Cadbury Schweppes Pty Ltd v Darrell Lea Chocolate Shops Pty Ltd (No 7) [2008] FCA 323

  • Service of expert report alone does not waive privilege over earlier correspondence with legal representatives and drafts.
  • The relevant test is whether the expert report can completely or thoroughly understood without reference to the privileged documents.

Often in litigation opposing parties attempt to get access to correspondence between experts and their instructing lawyers and the experts' draft reports in an attempt to find material useful for cross-examination.

This judgment arose out of a subpoena served by Cadbury upon one of Darrell Lea's expert witness seeking production of documents relating to communications between the expert and Cadbury's lawyers in relation to the proceedings and the expert's evidence.

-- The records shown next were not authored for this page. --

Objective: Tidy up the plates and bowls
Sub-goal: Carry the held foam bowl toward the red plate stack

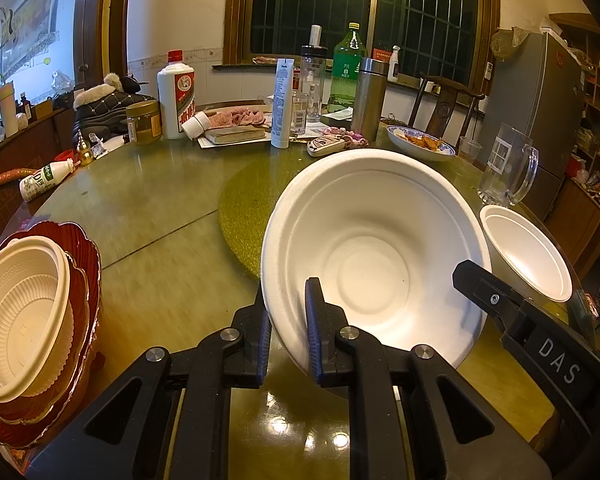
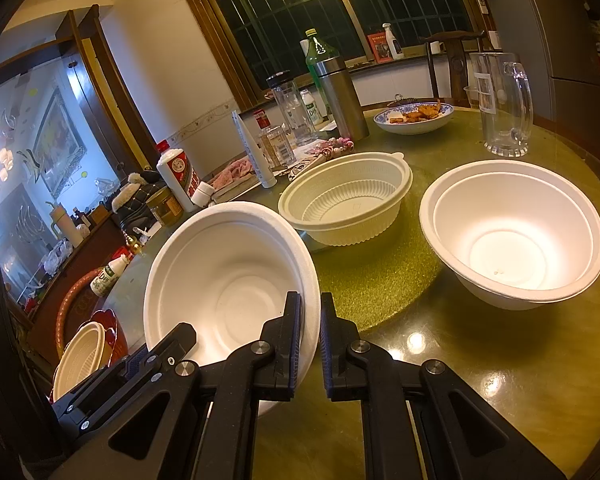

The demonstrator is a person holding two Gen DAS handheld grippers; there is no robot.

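Right now I've got both grippers, left gripper and right gripper, pinching opposite rims of one white foam bowl, tilted just above the table. Looks light, thin and crushable, so rim grip only. Stacked white bowls sit nearby.
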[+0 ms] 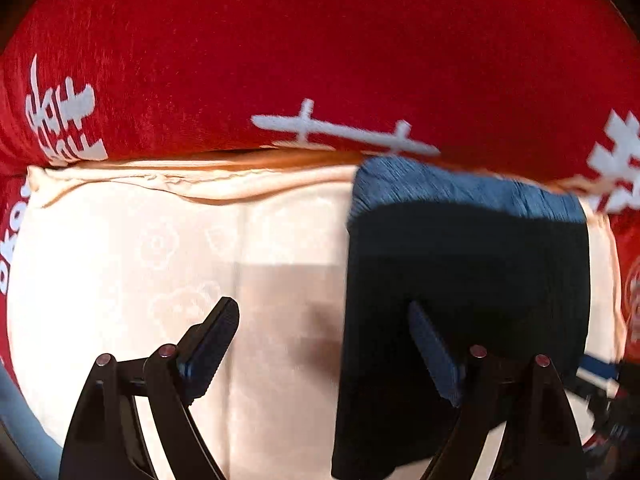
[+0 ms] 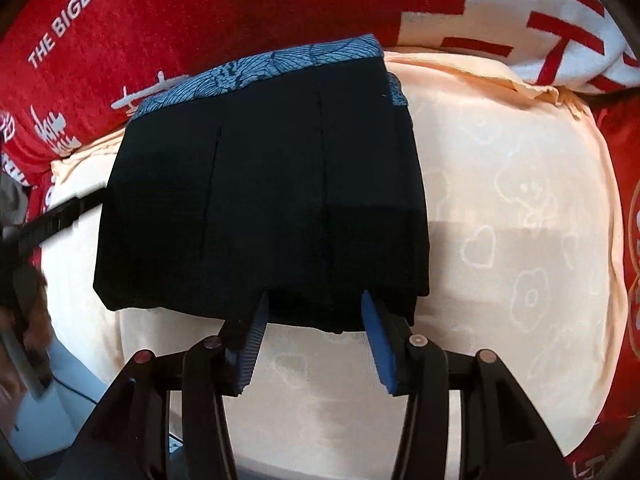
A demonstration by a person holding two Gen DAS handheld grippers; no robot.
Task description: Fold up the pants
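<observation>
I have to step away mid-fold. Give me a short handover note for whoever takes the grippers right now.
Left gripper: open, nothing between its fingers, over the cream cloth beside the pants.
Right gripper: open, fingertips at the near edge of the pants, pads not pressing on it.
Pants: a compact dark folded stack with a blue patterned band at the far edge.
Done: the folding looks finished.
Left: probably only clearing both grippers and checking the edges.

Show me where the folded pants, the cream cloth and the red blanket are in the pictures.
folded pants (image 2: pixel 264 208): right wrist view, middle of the dark top panel.
cream cloth (image 2: pixel 516 216): right wrist view, bare patterned area right of the pants.
red blanket (image 1: pixel 320 40): left wrist view, plain red area.
</observation>
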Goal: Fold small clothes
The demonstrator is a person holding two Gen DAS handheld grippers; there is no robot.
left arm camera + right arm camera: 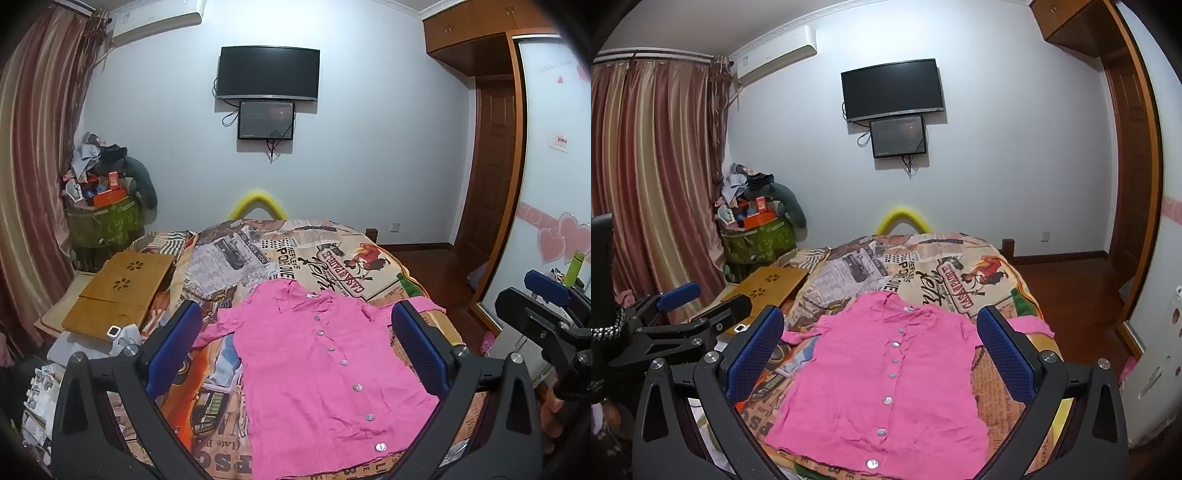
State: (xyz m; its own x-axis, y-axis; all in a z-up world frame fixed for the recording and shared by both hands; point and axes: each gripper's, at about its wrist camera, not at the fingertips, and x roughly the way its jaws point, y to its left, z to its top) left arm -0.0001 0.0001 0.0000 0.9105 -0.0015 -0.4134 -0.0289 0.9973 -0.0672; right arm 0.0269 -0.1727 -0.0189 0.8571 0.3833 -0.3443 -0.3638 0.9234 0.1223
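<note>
1. Pink cardigan [317,365] lies flat and buttoned on the bed [332,251], front up, collar toward the far wall, hem toward the cameras.
2. Row of pale buttons [892,360] runs down its middle; both short sleeves spread out to the sides.
3. Bed cover is a busy newspaper-style print; cardigan sits on the near half of it.
4. Left gripper [295,332] hovers above the cardigan, jaws spread wide, nothing between the blue pads [417,350], no contact with the cloth.
5. Right gripper [881,332] same: jaws wide apart, empty, above the cardigan, tilted slightly down.
6. Each gripper shows at the edge of the other's view: the right one at the right edge of the left wrist view, the left one at the left edge of the right wrist view.
7. Wooden lap tray [118,295] lies at the bed's left side, apart from the cardigan.
8. TV [267,74] on the far wall, smaller screen [266,120] just below it.
9. Striped curtain [653,177] on the left, cluttered pile [103,184] in the corner beside it.
</note>
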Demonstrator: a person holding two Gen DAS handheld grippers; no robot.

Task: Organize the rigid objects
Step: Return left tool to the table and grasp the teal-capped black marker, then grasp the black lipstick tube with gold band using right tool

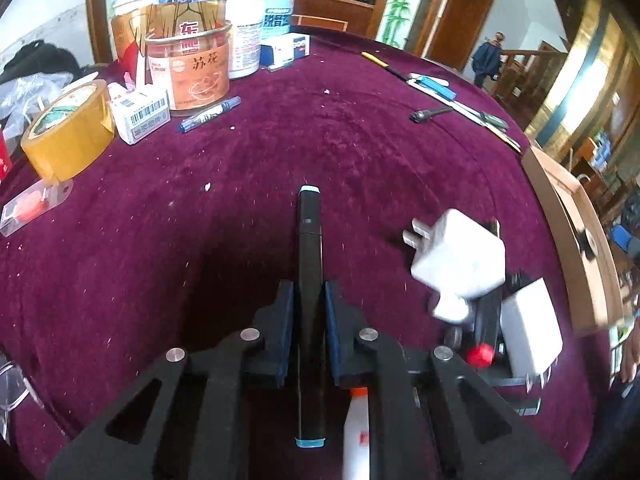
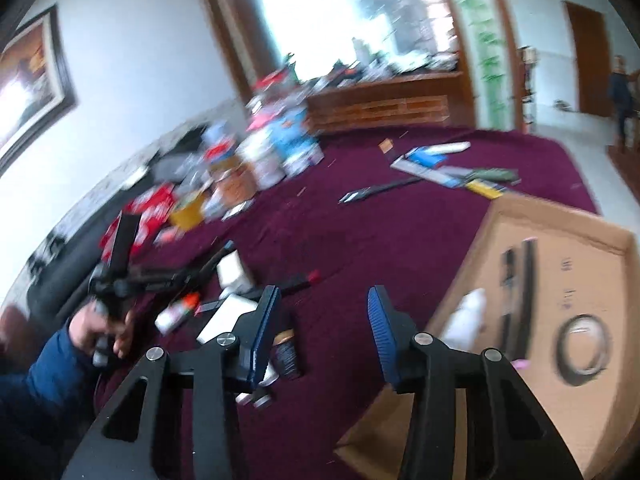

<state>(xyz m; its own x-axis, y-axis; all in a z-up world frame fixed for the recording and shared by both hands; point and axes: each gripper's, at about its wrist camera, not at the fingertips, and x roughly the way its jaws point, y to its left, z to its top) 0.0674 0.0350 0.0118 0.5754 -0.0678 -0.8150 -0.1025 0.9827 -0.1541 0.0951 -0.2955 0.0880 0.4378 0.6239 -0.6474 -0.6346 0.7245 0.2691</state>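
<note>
At the lower centre of the left wrist view, the left gripper (image 1: 308, 320) is clamped on a black marker pen (image 1: 309, 280) with pale blue caps at both ends; the blue pads press its barrel on either side, and the pen runs straight up the frame over the maroon tablecloth (image 1: 200, 220). In the right wrist view the right gripper (image 2: 324, 332) stands with its jaws apart and nothing between them, at the lower centre of the frame, beside the cardboard box (image 2: 552, 272) at the right, where a white bottle (image 2: 466, 320) and a dark ring already lie.

The grip sits around the middle of a smooth, round barrel, so I judge the pen could swivel or slide through the pads if it is swung quickly. The white charger (image 1: 460, 256) with its prongs lies just right of the pen, with a second white block (image 1: 528, 328) below it; a sideways move could knock either. An orange-capped bottle (image 1: 358, 432) lies close under the left gripper and might be dragged.

The right wrist view is heavily smeared, so the clutter at its upper left cannot be read. Whether the pen rests on the cloth or is lifted clear cannot be told. The box is cut off at the frame edge in both views, and its far corner is hidden.
</note>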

Cadbury resisted production relying on section 119(b) of the Evidence Act 1995 (Cth) which provides that evidence is not to be adduced if, on objection by a client, the court finds that adducing the evidence would result in disclosure of the contents of a confidential document (whether delivered or not) that was prepared for the dominant purpose of the client being provided with professional legal services relating to an Australian or overseas proceeding (including the proceeding before the court), or an anticipated or pending Australian or overseas proceeding, in which the client is or may be, or was or might have been, a party.

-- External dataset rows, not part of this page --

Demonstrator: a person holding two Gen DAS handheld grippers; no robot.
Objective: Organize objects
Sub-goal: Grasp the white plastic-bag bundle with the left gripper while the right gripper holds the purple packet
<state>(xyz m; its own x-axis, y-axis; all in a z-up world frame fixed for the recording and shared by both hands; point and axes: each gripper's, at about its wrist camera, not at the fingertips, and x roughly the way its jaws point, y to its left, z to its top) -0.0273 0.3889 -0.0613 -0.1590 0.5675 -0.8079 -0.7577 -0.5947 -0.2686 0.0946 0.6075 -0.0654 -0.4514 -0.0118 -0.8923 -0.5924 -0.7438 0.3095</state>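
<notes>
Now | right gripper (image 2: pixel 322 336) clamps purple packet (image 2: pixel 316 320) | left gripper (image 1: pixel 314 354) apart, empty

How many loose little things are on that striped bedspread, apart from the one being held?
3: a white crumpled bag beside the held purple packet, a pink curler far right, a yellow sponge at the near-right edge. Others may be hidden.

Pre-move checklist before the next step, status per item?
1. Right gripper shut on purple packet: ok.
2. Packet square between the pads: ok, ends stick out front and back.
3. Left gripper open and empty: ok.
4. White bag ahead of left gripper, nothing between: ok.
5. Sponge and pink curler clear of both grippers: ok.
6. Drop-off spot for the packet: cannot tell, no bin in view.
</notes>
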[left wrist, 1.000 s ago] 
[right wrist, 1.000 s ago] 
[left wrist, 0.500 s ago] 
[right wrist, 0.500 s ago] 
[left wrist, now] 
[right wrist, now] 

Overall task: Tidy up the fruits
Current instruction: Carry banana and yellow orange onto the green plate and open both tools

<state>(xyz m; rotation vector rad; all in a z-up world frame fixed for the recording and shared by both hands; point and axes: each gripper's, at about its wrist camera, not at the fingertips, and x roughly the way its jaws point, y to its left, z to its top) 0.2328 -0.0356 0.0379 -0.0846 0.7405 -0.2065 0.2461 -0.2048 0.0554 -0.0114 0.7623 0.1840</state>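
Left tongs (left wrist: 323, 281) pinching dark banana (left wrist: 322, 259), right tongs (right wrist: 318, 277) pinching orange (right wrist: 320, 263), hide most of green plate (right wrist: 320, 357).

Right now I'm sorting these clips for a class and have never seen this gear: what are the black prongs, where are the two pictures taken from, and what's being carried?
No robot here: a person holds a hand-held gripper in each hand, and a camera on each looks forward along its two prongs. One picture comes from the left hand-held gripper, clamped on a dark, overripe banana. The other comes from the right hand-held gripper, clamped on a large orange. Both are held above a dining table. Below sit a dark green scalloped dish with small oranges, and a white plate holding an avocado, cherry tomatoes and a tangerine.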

Darrell Lea did not dispute this proposition but relied on waiver and section 122(2) of the Evidence Act saying that by serving the expert's report Cadbury had waived privilege.

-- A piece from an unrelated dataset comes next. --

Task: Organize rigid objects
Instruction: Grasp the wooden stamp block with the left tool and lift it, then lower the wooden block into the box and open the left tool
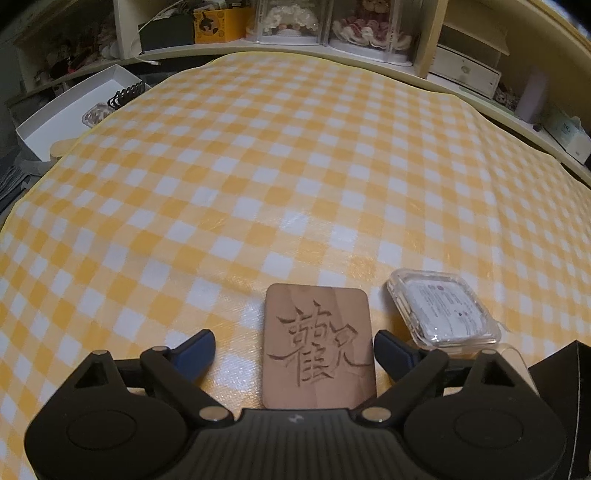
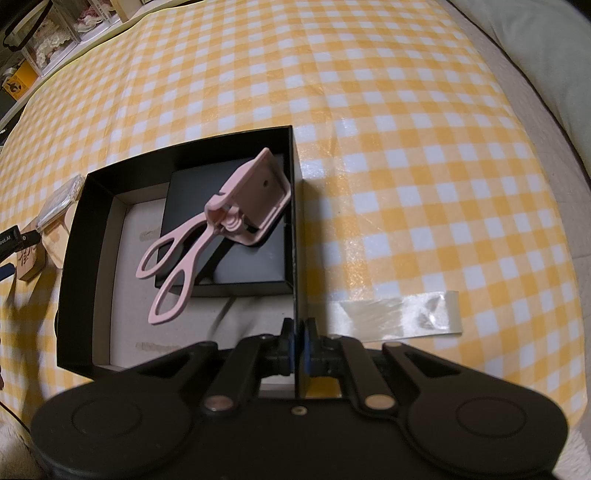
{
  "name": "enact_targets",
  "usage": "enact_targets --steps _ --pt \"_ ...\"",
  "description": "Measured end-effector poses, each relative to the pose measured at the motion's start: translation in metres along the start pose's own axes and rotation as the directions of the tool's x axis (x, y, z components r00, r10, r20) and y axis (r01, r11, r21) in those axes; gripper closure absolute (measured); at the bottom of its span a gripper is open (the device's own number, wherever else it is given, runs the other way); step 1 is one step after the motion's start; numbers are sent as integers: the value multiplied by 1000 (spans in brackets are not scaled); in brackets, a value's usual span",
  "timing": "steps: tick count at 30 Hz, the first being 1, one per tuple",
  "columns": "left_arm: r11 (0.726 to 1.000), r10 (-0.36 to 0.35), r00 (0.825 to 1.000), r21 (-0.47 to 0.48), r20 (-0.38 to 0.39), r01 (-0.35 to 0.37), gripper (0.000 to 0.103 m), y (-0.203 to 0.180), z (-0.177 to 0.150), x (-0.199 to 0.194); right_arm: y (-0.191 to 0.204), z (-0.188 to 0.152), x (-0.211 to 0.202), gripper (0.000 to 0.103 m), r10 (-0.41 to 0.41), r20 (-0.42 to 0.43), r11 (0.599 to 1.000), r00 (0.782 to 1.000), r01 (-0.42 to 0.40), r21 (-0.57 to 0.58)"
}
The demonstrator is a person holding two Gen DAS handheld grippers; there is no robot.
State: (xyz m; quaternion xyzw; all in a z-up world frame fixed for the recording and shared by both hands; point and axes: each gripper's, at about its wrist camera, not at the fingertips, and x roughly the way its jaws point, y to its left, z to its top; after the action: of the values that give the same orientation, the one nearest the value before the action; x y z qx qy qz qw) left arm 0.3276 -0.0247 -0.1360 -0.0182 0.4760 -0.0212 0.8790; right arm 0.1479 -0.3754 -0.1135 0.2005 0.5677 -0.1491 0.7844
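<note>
A wooden plaque (image 1: 318, 347) carved with a character lies flat on the checked cloth, between the fingers of my open left gripper (image 1: 295, 349); the fingers do not touch it. A clear plastic case (image 1: 443, 310) lies just right of it. My right gripper (image 2: 297, 343) is shut on the right wall of an open black box (image 2: 295, 221). Inside the box a pink eyelash curler (image 2: 218, 225) rests on a smaller black box (image 2: 251, 258). The plaque (image 2: 31, 258) and clear case (image 2: 59, 199) also show at the left of the right wrist view.
A yellow-and-white checked cloth (image 1: 295, 166) covers the table. A white box (image 1: 70, 110) with small items sits at the far left edge. Shelves with boxes and ornaments (image 1: 295, 18) line the back. A strip of clear tape (image 2: 399, 314) lies on the cloth right of the black box.
</note>
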Motion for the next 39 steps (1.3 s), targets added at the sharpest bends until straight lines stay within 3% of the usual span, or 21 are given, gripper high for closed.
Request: enact_targets --steps 3,7,9,16,23,30,35,39 --pt "999 -5 1000 35 0 5 12 -5 0 2 0 0 0 97 1 0 1000 1000 -1 1" --pt "998 20 1000 56 -18 -18 21 -9 -1 7 0 0 0 97 0 0 1000 1000 0 0" --pt "998 12 1000 67 -14 -11 36 -12 -1 5 0 0 0 97 0 0 1000 1000 0 0" --pt "1000 12 1000 -24 4 -12 38 -8 2 -13 1 0 0 97 0 0 1000 1000 0 1" --pt "988 -157 983 26 98 155 38 -48 5 -62 0 0 0 98 -1 0 1000 1000 1 -1" --pt "934 -332 942 153 44 322 38 -112 -24 -95 0 0 0 98 -1 0 1000 1000 1 -2" --pt "905 -377 926 210 -2 369 38 -144 -46 -104 0 0 1 98 -2 0 1000 1000 2 -3" --pt "904 -371 929 225 -10 364 38 -162 -55 -97 1 0 1 98 -5 0 1000 1000 5 -6"
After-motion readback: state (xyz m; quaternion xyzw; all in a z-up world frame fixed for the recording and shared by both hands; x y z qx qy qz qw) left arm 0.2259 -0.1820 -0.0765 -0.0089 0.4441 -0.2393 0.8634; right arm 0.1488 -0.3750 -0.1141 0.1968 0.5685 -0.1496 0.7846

The court disagreed with Darrell Lea and Justice Heerey took the opportunity of clarifying the law in light of a number of conflicting past decisions.

In his opinion, service and tender of an expert witness' report in proceedings does not necessarily constitute a waiver of the privilege in associated documents except if those associated documents were reasonably necessary to an understanding of the report. This will likely be the case if the primary document contains a summary or excerpt from an earlier communication, or responds to questions which are not themselves restated in it.

Justice Heerey said: "The test is concerned with the comprehensibility of the primary communication or document: if it can be completely or thoroughly understood without more, then access to the related communications or documents is not reasonably necessary."

In the result, Darrell Lea was not been able to point to any particular part of the expert's report which required some further document to enable the report to be understood or to resolve any uncertainty or ambiguity or confusion in it.